Regardless of how the strategic plan shapes up, I want you to have a say in it. Contact me today. Contact your regional director. Contact Executive Director Terry Harper.
We want to know how you would strengthen SPJ on many levels. How, for example, would you build and diversify membership? What goods and services would you develop to help members thrive in an industry roiled by technology and news consumers’ shifting habits? Would you restructure SPJ’s governance or its schedule of spring and national conferences? How would you help SPJ generate new revenue and strengthen the effectiveness of its advocacy?
I have given all of this much thought in recent months. Some of my ideas are overarching and fairly general. Others are highly specific and squarely focused on what some might consider nitpicky details. But as we take ideas to the table for discussion, it’s important for us to have considered just about every aspect of the Society first.
Here, in no particular order, are some of the items I hope to see incorporated in our strategic plan:
Membership growth. We need active and thriving professional chapters in every state. To attain this, we may need to rethink how we build chapters. I am a big fan of statewide approaches that encourage journalists from various regions to pool resources, collaborate on projects and communicate more frequently.
I’m also determined to explore ways to expand our membership by making SPJ’s annual dues more affordable for everyone.
A plan for improving and maintaining SPJ’s Indianapolis headquarters. This building is one of SPJ’s core assets, but it’s not being fully utilized. I realize SPJ members nationwide aren’t necessarily interested in visiting the building, but I hope everyone will agree that improving the property would be good for SPJ’s bottom line.
With a few relatively inexpensive changes, the Society could begin to generate new revenue from its offices. For example, the installation of tech workstations on the building’s sizeable second floor would allow SPJ to present various seminars — or charge outside groups wanting to use the space. A dynamic display of SPJ’s extensive archives might be of interest to local civic groups and would serve to promote the Society’s missions.
Greater accountability for SPJ’s leadership. Yes, this is a volunteer-driven organization, and it does indeed accomplish a tremendous amount of work in only one week. At the same time, some folks aren’t always good at letting their yes be yes and their no be no. They often agree to tackle important projects they never complete.

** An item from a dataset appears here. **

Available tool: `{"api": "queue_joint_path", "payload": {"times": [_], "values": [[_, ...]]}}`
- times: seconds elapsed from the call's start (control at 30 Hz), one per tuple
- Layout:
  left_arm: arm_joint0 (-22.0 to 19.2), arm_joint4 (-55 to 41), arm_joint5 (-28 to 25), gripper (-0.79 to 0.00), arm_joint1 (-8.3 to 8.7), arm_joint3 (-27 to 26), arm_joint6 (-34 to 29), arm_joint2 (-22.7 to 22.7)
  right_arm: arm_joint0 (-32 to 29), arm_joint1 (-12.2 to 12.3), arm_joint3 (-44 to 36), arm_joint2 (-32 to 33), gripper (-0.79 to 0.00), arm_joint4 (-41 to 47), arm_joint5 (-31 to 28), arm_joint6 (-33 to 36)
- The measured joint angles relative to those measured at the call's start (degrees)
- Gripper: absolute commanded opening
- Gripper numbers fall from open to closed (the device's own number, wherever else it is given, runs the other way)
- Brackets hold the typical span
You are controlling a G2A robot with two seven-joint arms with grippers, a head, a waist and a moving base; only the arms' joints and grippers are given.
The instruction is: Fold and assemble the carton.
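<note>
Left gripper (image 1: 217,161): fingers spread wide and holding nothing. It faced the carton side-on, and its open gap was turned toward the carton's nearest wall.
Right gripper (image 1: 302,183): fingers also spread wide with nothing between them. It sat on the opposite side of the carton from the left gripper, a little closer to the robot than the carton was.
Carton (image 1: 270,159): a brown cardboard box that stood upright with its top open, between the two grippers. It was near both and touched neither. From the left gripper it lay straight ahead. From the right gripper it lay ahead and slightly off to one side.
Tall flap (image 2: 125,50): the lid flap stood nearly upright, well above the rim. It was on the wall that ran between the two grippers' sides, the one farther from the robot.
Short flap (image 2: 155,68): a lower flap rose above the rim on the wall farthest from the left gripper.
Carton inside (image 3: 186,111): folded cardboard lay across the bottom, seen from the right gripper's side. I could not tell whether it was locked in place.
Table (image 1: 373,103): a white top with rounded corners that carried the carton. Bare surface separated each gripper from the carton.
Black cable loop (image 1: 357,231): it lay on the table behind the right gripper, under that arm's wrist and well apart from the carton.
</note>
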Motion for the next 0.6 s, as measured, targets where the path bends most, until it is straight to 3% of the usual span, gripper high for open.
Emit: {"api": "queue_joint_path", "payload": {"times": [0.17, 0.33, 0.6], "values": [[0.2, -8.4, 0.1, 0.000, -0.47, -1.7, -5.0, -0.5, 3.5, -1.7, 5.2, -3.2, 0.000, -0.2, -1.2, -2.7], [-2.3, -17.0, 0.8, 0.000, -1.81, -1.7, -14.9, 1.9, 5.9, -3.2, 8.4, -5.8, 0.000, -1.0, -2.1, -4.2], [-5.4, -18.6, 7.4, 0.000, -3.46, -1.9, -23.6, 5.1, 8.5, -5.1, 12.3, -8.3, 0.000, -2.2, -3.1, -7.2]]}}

Or they agree to serve on national committees in which they rarely, if ever, participate.
Sadly, we have let too many good ideas fall by the wayside and have missed several great opportunities because SPJ’s executive leaders often have found it much easier to work around inactive and ineffective volunteers than to ask them to step away from service. To ensure SPJ remains on track and prospers from greater continuity of leadership, we need to devise evaluations that executive officers can use to identify effective and active leaders and rising stars.

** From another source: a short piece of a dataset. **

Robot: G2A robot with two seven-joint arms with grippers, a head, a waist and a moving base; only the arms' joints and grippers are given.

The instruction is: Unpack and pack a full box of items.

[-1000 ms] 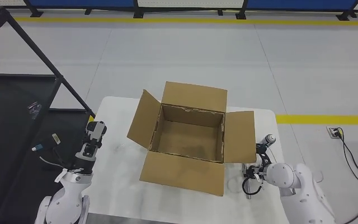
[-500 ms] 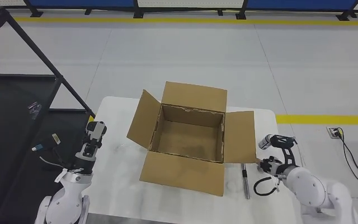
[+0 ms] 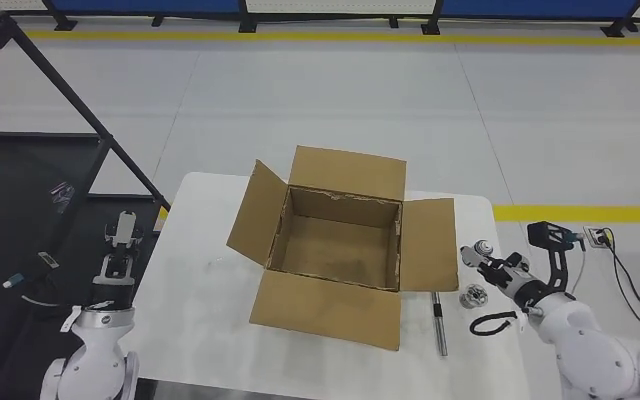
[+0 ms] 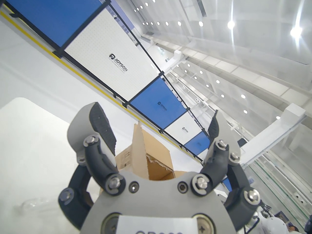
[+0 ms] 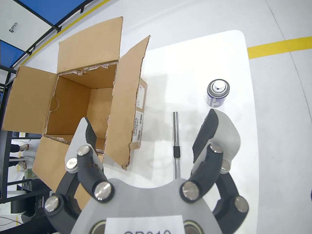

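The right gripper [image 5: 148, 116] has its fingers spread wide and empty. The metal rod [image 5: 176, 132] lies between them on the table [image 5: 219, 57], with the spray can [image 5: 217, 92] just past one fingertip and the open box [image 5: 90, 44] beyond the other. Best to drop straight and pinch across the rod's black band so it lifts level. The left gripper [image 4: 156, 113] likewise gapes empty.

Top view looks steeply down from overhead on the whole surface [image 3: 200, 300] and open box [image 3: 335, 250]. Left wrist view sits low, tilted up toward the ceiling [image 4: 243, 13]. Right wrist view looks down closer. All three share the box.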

Greater business savvy that helps SPJ generate new revenue.This is where the purists often wring their hands, and for good reason. I am, however, convinced that SPJ can raise money from nonmedia sources with tremendous integrity — and that it must start to move aggressively to do so.
I am delighted that the Society recently hired a sales representative to sell ads in our print and electronic publications and on our Web site. SPJ also needs to seek sponsorships. It needs to develop seminars that can be presented to various groups for appropriate fees.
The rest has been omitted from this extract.